• ABOUT THIS TASK: Exact reproduction is required for the lines below starting at the line with "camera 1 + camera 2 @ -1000" and ending at the line with "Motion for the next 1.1", both included. No other lines, and no pictures.

INPUT MATERIAL START

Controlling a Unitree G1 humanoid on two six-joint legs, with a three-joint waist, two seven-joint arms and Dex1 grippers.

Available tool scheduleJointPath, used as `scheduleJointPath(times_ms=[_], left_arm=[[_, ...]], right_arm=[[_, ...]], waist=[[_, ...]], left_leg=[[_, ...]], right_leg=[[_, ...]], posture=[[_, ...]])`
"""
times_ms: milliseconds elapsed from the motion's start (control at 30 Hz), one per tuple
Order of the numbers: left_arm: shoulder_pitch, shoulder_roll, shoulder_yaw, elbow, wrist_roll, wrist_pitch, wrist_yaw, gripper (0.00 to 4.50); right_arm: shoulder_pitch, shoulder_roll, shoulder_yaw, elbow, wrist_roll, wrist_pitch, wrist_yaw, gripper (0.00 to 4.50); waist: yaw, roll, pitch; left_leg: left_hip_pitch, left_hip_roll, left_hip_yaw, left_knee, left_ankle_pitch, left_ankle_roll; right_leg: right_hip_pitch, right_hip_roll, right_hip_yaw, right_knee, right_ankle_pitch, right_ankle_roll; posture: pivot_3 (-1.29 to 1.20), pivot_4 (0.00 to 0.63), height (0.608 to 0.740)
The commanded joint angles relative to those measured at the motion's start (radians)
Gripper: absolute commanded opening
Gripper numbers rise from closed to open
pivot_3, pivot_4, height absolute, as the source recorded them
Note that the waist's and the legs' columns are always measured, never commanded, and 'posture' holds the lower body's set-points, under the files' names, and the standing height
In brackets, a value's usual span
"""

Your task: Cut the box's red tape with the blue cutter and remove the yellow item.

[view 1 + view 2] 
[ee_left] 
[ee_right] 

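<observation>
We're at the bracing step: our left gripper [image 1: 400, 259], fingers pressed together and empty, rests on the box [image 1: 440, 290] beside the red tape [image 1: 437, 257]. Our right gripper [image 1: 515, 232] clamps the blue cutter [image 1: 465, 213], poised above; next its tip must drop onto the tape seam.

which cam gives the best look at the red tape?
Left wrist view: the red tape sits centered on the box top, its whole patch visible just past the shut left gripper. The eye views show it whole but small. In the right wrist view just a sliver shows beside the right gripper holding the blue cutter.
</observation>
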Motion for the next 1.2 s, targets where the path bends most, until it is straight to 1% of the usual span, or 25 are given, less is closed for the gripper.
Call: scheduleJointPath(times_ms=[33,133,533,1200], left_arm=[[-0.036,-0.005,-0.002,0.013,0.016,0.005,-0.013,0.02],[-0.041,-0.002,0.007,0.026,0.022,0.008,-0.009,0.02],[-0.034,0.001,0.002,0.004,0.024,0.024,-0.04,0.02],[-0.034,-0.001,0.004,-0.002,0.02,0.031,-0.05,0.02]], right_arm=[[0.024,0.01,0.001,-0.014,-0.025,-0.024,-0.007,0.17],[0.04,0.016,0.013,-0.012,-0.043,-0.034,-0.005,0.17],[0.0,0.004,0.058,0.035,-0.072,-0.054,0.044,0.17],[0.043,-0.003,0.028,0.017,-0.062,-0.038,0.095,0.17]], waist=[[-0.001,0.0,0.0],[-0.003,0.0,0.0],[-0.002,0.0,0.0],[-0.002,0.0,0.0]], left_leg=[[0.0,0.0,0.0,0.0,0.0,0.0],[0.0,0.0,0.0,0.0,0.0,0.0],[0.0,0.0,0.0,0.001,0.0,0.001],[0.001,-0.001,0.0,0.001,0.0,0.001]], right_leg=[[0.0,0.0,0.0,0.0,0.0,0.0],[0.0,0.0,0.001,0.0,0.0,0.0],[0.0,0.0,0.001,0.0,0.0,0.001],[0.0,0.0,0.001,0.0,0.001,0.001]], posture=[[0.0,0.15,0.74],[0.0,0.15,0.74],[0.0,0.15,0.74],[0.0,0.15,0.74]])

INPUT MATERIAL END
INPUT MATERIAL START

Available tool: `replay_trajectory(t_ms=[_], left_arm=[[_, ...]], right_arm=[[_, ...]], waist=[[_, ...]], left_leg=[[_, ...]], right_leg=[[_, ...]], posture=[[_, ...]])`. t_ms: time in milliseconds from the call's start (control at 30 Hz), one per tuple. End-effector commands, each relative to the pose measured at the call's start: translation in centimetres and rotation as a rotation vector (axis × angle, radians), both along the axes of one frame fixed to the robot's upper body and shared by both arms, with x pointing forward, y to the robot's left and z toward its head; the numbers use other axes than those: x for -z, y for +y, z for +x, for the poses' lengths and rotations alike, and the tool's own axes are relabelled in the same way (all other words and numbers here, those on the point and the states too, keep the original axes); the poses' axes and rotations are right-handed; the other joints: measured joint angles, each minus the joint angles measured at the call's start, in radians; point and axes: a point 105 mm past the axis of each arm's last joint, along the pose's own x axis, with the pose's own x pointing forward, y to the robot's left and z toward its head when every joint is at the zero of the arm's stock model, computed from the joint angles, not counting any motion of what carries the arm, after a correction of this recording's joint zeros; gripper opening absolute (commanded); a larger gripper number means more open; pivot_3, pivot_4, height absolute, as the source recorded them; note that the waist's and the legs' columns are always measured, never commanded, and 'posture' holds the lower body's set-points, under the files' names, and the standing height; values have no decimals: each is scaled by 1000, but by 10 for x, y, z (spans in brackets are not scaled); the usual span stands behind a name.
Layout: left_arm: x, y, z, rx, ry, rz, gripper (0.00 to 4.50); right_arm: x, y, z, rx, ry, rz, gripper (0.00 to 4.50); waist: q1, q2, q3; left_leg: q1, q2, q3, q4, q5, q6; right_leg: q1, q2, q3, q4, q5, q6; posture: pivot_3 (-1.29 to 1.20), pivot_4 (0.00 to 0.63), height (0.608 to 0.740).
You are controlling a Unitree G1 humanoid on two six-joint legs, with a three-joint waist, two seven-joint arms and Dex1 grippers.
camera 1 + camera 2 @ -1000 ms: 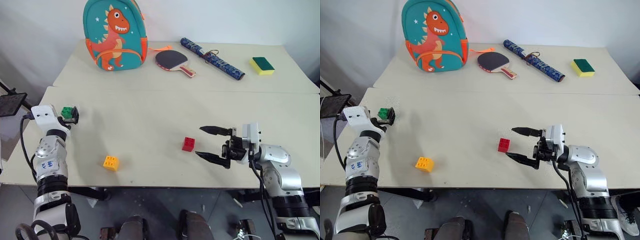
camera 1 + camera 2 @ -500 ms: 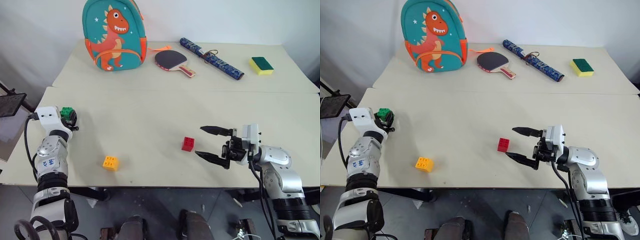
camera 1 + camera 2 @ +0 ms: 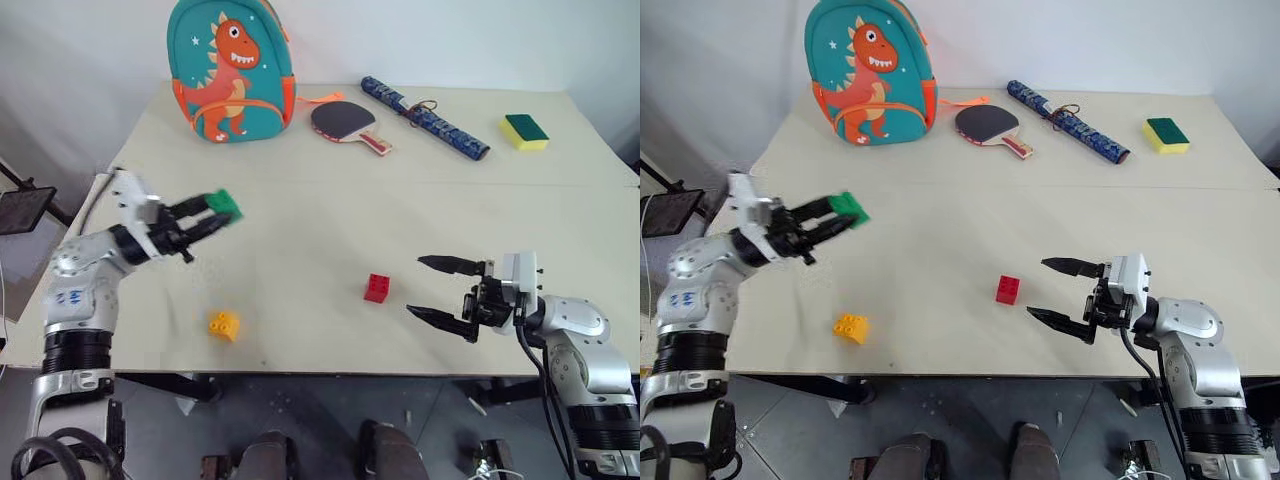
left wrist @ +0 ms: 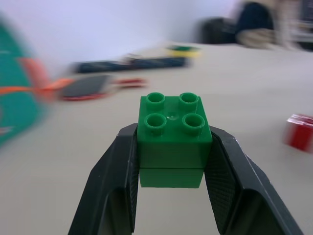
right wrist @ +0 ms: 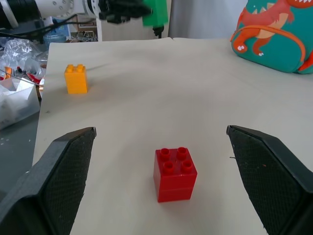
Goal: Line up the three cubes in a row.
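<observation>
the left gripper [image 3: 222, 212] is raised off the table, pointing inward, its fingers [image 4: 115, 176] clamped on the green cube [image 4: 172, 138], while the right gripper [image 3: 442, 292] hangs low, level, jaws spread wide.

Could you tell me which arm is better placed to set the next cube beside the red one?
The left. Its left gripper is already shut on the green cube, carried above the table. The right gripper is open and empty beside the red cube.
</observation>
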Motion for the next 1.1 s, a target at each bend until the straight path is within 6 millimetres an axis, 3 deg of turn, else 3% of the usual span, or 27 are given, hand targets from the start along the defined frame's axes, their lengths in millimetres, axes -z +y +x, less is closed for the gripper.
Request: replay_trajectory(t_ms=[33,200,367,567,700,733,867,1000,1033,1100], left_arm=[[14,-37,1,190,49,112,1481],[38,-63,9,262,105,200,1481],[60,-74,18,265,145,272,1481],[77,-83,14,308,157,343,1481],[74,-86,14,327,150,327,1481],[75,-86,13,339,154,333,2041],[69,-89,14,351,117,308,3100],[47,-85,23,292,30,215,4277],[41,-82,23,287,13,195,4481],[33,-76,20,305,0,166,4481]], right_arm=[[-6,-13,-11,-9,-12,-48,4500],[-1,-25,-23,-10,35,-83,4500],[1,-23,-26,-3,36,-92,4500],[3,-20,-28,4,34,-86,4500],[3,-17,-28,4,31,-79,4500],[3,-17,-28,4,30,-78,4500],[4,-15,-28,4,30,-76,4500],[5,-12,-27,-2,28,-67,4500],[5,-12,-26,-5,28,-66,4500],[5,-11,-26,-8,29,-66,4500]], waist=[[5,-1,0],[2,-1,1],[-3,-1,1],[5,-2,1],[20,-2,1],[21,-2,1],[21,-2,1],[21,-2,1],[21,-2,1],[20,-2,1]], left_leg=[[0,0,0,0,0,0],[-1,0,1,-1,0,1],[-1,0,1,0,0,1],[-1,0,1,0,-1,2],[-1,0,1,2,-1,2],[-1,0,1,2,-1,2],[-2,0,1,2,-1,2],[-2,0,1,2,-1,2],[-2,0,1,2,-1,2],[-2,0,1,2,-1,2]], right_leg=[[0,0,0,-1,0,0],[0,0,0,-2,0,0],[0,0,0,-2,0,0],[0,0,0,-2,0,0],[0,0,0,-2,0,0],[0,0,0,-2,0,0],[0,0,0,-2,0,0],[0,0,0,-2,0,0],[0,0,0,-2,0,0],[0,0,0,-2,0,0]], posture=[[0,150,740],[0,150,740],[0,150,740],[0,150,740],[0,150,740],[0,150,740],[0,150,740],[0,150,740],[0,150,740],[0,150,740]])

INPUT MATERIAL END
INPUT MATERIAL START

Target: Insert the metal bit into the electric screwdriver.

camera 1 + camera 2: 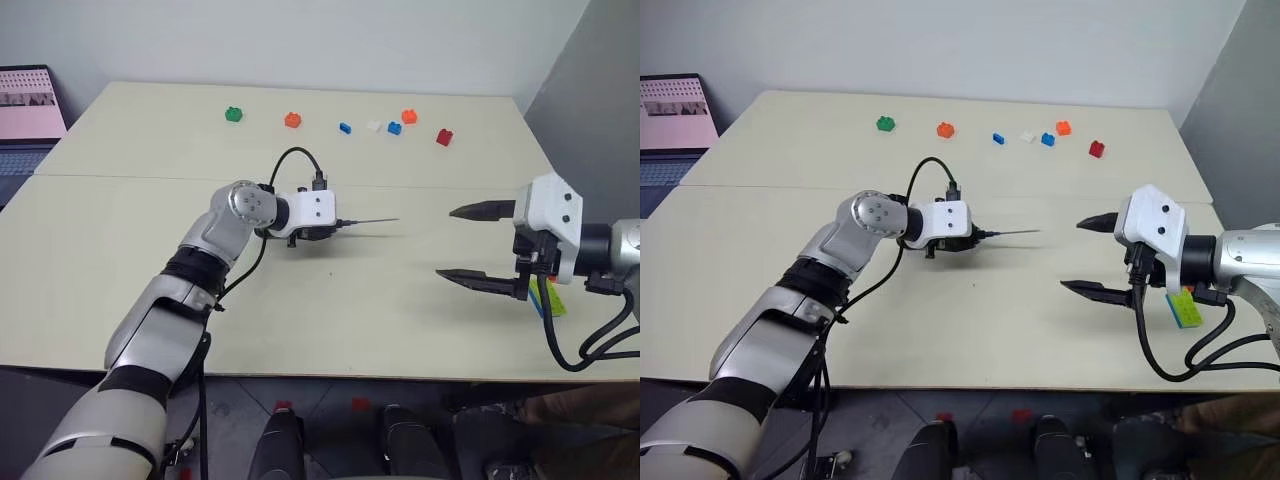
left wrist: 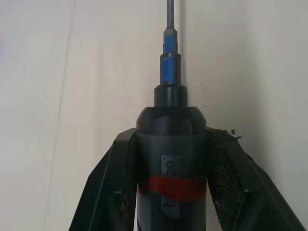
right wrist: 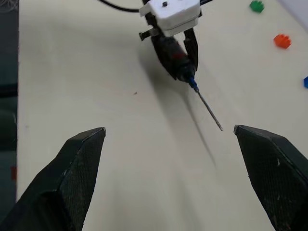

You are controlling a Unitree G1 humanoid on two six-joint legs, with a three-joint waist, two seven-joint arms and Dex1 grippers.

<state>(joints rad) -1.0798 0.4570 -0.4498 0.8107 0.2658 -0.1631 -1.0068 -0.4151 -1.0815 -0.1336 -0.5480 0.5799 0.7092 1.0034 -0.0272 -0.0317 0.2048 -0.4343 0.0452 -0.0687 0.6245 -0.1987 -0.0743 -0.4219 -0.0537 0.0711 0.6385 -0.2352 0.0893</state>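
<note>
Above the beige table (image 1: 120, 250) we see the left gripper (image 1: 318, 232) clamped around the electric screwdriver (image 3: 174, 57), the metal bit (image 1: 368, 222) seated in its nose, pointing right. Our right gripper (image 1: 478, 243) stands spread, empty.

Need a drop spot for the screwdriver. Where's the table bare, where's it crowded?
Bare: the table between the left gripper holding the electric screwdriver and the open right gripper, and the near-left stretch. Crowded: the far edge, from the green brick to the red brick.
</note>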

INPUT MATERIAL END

• ANSWER SPACE:
camera 1 + camera 2 @ -1000 ms: 
camera 1 + camera 2 @ -500 ms: 
camera 1 + camera 2 @ +0 ms: 
left wrist @ +0 ms: 
right wrist @ +0 ms: 
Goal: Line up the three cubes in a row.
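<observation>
the left gripper [image 3: 222, 212] is raised off the table, pointing inward, its fingers [image 4: 115, 176] clamped on the green cube [image 4: 172, 138], while the right gripper [image 3: 442, 292] hangs low, level, jaws spread wide.

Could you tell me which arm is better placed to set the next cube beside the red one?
The left. Its left gripper is already shut on the green cube, carried above the table. The right gripper is open and empty beside the red cube.
</observation>
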Motion for the next 1.1 s, a target at each bend until the straight path is within 6 millimetres an axis, 3 deg of turn, else 3% of the usual span, or 27 are given, hand targets from the start along the defined frame's axes, their lengths in millimetres, axes -z +y +x, less is closed for the gripper.

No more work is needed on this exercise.